Enter Harriet Lane, Buchanan’s niece—though daughter is more accurate, as he became her guardian when she was orphaned at age 11. You can understand why her will included an explicit request to build a memorial to Uncle James and the lavish funds to do it. No tax payer money required (which most assuredly it wouldn’t have received). Awkward controversy abounded instantly, best summarized by then Mass. Senator Henry Cabot Lodge: “This joint resolution proposes at this moment, in the midst of this war, to erect a statue to the only President upon whom rests the shadow of disloyalty in the great office to which he was elected.” Hilariously, the vote passed easily in both Senate (51-11) and House (217-142). Again, perhaps Congress was just horribly bored.

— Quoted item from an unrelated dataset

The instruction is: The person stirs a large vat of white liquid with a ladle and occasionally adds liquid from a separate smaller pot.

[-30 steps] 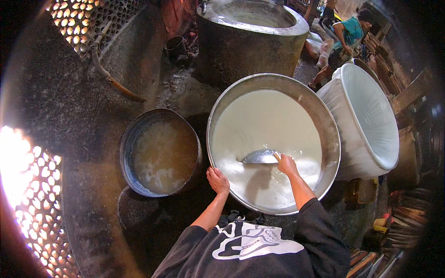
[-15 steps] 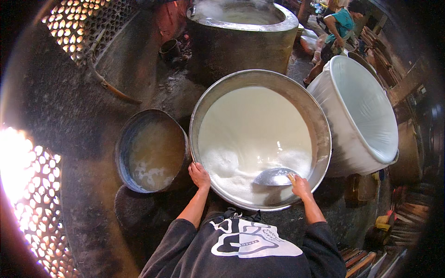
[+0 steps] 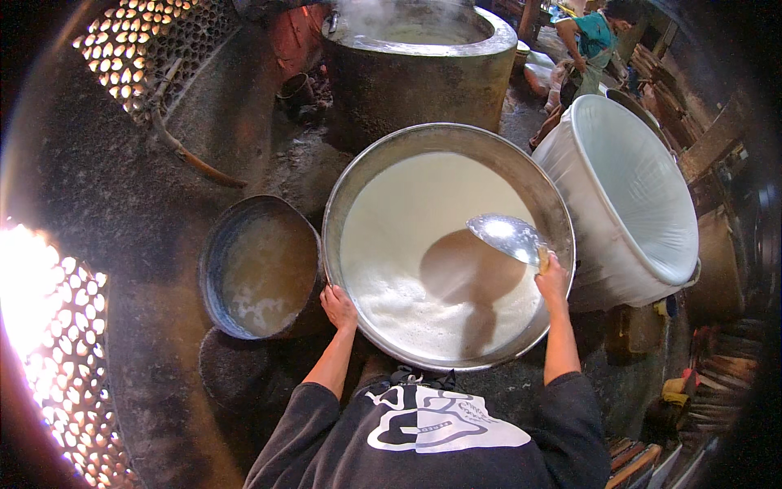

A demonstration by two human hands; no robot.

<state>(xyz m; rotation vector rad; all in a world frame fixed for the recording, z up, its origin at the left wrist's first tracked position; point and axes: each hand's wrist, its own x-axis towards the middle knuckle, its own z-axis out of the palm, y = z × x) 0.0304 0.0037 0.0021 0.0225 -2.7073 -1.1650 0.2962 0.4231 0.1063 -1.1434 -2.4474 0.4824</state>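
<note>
A wide metal pan (image 3: 423,200) holds white milky liquid with froth toward its near side. My left hand (image 3: 339,306) is closed on the pan's left rim. My right hand (image 3: 551,273) grips the short light handle of a shiny round metal scoop (image 3: 495,232), raised above the liquid at the pan's right and casting a shadow on it. Left of the pan sits a smaller dark tub (image 3: 261,265) with murky brown liquid. Right of it, a large tilted container lined with translucent white material (image 3: 619,196) leans close to the pan.
A steaming concrete vat (image 3: 407,90) stands at the back. A person in a teal shirt (image 3: 590,41) bends at the upper right. A bent pole (image 3: 208,169) rests by the perforated wall (image 3: 122,49) at upper left. Stacked wooden pieces (image 3: 721,375) lie at lower right.
My right hand has lifted the scoop from the froth and moved it up and right. My left hand stays on the rim. The person at the back has bent farther down.
</note>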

But this is important because it shows that those with money and influence can enshrine cultural memories that are dangerously misleading, if not outright false. Yes, you are rightly thinking of the many Jefferson Davis statues—though to be fair, most of those are Lost Cause-era shrines built by former Confederate States or thinly veiled Confederate organizations. Still, the point stands. We build things to remember people how we want them to be remembered rather than how they ought to be remembered. But that’s problematic—there is a right and a wrong. These are Professor Lipkin’s “messages that someone or some group want sent.” And it’s embarrassing that the U.S. Congress allowed it.
But in case you think I’m reading too much into the memorial, consider this quote that adorns the marble wall, penned by Buchanan’s Secretary of State, Samuel Black: “The incorruptible statesman whose walk was upon the mountain ranges of the law”. This is either a tactful work of delicate prose—i.e., ignoring Buchanan’s glaring failures by making statements about his integrity—or the painfully bias input of someone who enjoyed Buchanan’s patronage. Technically, I’m not sure the quote is inaccurate. But being “incorruptible” or “walking upon the mountain ranges of the law”—which I can only assume means he spent a lot of times in his personal library reading law books, looking down on mankind—doesn't warrant a memorial. Chief Executives who actually executed the law deserve those. James Buchanan is not one of them.
To close: no U.S. president was or is without fault. That’s an assumed point of agreement, and the reason we won’t tear down the Washington Monument because the general owned slaves. Or the statue of the much maligned Andrew Jackson on his horse just a few hundred yards from the White House. But James Buchanan ought not to occupy the southeastern garden of Meridian Hill Park. He does not deserve that small honor, even if his audience is limited to lounging millennials and wandering homeless. Burying his memorial (pun completely intended) in Meridian Hill Park was prudent, even if unintended. Still, Buchanan’s memorial insults and devalues the work of presidents who actually did their job.
Not that it will keep me from walking through the park, though, upon my next visit.. That thirteen-basin cascading waterfall is pretty sweet. And I suppose the architecture is too.
You win, neoclassicists, like you always do.